After locating the line that contains "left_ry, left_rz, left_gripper" in the data below, set down exactly that line and each one after it through the line that contains "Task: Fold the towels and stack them", and nothing more.

Provided material
* * * * * * * * *

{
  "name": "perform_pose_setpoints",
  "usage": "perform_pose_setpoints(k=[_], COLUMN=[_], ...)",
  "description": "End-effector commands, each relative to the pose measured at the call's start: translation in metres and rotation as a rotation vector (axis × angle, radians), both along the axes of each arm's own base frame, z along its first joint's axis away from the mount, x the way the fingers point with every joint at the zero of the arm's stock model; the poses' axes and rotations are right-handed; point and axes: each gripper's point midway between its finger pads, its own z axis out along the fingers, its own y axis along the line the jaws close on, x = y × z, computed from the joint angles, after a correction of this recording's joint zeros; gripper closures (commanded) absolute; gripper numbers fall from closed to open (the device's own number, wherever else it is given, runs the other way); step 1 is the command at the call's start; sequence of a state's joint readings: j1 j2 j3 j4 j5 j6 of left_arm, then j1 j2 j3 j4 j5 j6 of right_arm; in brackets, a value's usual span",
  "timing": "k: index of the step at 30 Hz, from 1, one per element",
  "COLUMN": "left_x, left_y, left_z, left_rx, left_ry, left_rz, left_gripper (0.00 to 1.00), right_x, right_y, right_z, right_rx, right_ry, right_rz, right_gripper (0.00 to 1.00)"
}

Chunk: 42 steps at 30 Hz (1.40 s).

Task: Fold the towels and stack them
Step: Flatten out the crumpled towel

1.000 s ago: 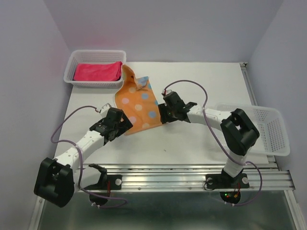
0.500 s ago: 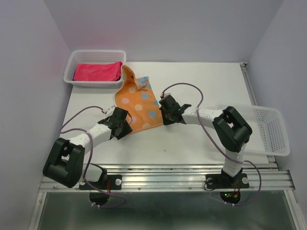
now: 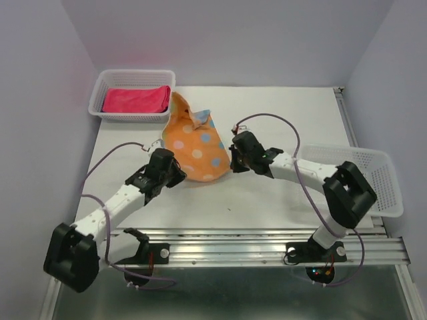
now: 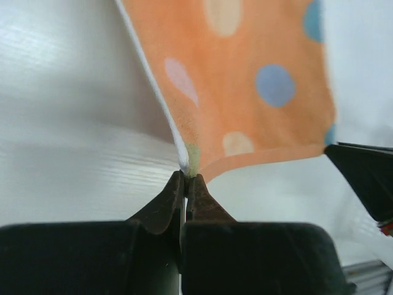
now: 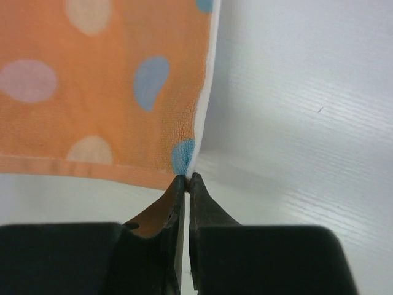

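top view, centre: orange dotted towel on the white table. the left gripper is clamped on its lower-left corner, the right gripper on its lower-right corner. upper left: pink towel lying in a white basket.

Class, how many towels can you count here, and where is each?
2. The pink-red towel lies folded in the far-left basket; the orange polka-dot towel is pinched by the left claw and right claw. Others may be hidden.
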State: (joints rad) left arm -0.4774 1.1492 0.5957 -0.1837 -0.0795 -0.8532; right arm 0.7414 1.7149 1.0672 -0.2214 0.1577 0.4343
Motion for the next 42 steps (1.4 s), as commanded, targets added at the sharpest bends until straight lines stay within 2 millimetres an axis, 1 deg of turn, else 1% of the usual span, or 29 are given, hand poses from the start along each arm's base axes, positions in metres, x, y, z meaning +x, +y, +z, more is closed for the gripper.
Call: perform_pose_setpoints(k=[1, 2, 3, 4, 6, 7, 8, 9, 10, 11, 12, 14, 15, 16, 19, 21, 22, 26, 28, 29, 30, 31, 32, 33, 34, 35, 38, 41, 42], left_x=[0.011, 0.011, 0.004, 0.002, -0.007, -0.012, -0.021, -0.031, -0.04, -0.049, -0.063, -0.079, -0.095, -0.102, -0.126, -0.134, -0.133, -0.126, -0.117, -0.113, -0.104, -0.101, -0.104, -0.1, -0.103, -0.106, -0.121, -0.132, -0.133], left_y=[-0.026, -0.027, -0.032, -0.034, -0.028, -0.026, -0.025, -0.029, -0.029, -0.029, -0.033, -0.037, -0.04, -0.041, -0.04, -0.036, -0.035, -0.037, -0.038, -0.037, -0.039, -0.041, -0.039, -0.044, -0.044, -0.045, -0.046, -0.045, -0.046], left_z=[0.095, 0.116, 0.147, 0.176, 0.234, 0.251, 0.272, 0.291, 0.314, 0.33, 0.35, 0.369, 0.385, 0.39, 0.417, 0.424, 0.424, 0.418, 0.417, 0.42, 0.42, 0.423, 0.437, 0.441, 0.447, 0.456, 0.474, 0.482, 0.48], left_rx=[-0.152, -0.173, -0.226, -0.252, -0.296, -0.317, -0.343, -0.377, -0.411, -0.442, -0.494, -0.544, -0.594, -0.612, -0.676, -0.682, -0.684, -0.678, -0.658, -0.651, -0.632, -0.62, -0.619, -0.616, -0.616, -0.628, -0.67, -0.709, -0.718], left_ry=[-0.289, -0.344, -0.419, -0.488, -0.633, -0.673, -0.725, -0.766, -0.814, -0.851, -0.892, -0.937, -0.967, -0.971, -1.043, -1.066, -1.068, -1.053, -1.056, -1.064, -1.06, -1.069, -1.1, -1.101, -1.121, -1.142, -1.193, -1.199, -1.19], left_rz=[-0.116, -0.125, -0.176, -0.19, -0.199, -0.204, -0.221, -0.265, -0.29, -0.313, -0.362, -0.429, -0.487, -0.512, -0.578, -0.585, -0.575, -0.562, -0.541, -0.529, -0.514, -0.519, -0.524, -0.541, -0.559, -0.572, -0.628, -0.653, -0.654], left_gripper=[1.0, 1.0, 1.0, 1.0, 1.0, 1.0, 1.0, 1.0, 1.0, 1.0, 1.0, 1.0, 1.0, 1.0, 1.0, 1.0, 1.0, 1.0, 1.0, 1.0, 1.0, 1.0, 1.0, 1.0, 1.0, 1.0, 1.0, 1.0, 1.0], right_x=[0.004, 0.0, -0.004, -0.011, -0.023, -0.029, -0.046, -0.055, -0.066, -0.086, -0.097, -0.117, -0.135, -0.144, -0.173, -0.179, -0.181, -0.167, -0.157, -0.148, -0.141, -0.136, -0.138, -0.135, -0.137, -0.146, -0.16, -0.19, -0.195], right_y=[0.022, 0.022, 0.023, 0.018, 0.014, 0.01, 0.006, 0.003, 0.0, -0.004, -0.007, -0.011, -0.015, -0.016, -0.022, -0.026, -0.03, -0.035, -0.038, -0.034, -0.035, -0.035, -0.037, -0.033, -0.031, -0.031, -0.031, -0.038, -0.04], right_z=[0.114, 0.129, 0.149, 0.182, 0.223, 0.24, 0.274, 0.296, 0.312, 0.335, 0.35, 0.37, 0.386, 0.392, 0.414, 0.421, 0.423, 0.421, 0.426, 0.424, 0.426, 0.43, 0.446, 0.447, 0.452, 0.464, 0.478, 0.499, 0.501], right_rx=[0.239, 0.267, 0.298, 0.348, 0.412, 0.44, 0.512, 0.551, 0.589, 0.648, 0.687, 0.75, 0.806, 0.829, 0.908, 0.929, 0.935, 0.914, 0.892, 0.875, 0.859, 0.839, 0.847, 0.833, 0.838, 0.856, 0.887, 0.943, 0.953], right_ry=[-0.24, -0.26, -0.288, -0.344, -0.406, -0.434, -0.482, -0.515, -0.537, -0.568, -0.585, -0.606, -0.618, -0.618, -0.618, -0.621, -0.63, -0.66, -0.691, -0.688, -0.699, -0.718, -0.747, -0.747, -0.756, -0.773, -0.784, -0.799, -0.796], right_rz=[0.071, 0.085, 0.109, 0.119, 0.147, 0.157, 0.201, 0.224, 0.252, 0.311, 0.337, 0.39, 0.443, 0.469, 0.551, 0.552, 0.546, 0.464, 0.417, 0.399, 0.368, 0.365, 0.37, 0.386, 0.404, 0.445, 0.506, 0.602, 0.618], right_gripper=[0.99, 0.99, 0.99, 0.99, 0.99, 0.99, 0.99, 0.99, 0.99, 0.99, 0.99, 0.99, 0.99, 0.99, 0.99, 0.99, 0.99, 0.99, 0.99, 0.99, 0.99, 0.99, 0.99, 0.99, 0.99, 0.99, 0.99, 0.99, 0.99])
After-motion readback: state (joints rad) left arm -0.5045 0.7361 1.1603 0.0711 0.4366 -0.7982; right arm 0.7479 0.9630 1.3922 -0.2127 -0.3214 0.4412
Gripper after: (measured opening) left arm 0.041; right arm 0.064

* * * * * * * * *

Response to this task
  "COLUMN": "left_x, left_y, left_z, left_rx, left_ry, left_rz, left_gripper (0.00 to 1.00), right_x, right_y, right_z, right_rx, right_ry, right_rz, right_gripper (0.00 to 1.00)"
}

Chunk: 42 steps at 30 Hz (1.40 s).

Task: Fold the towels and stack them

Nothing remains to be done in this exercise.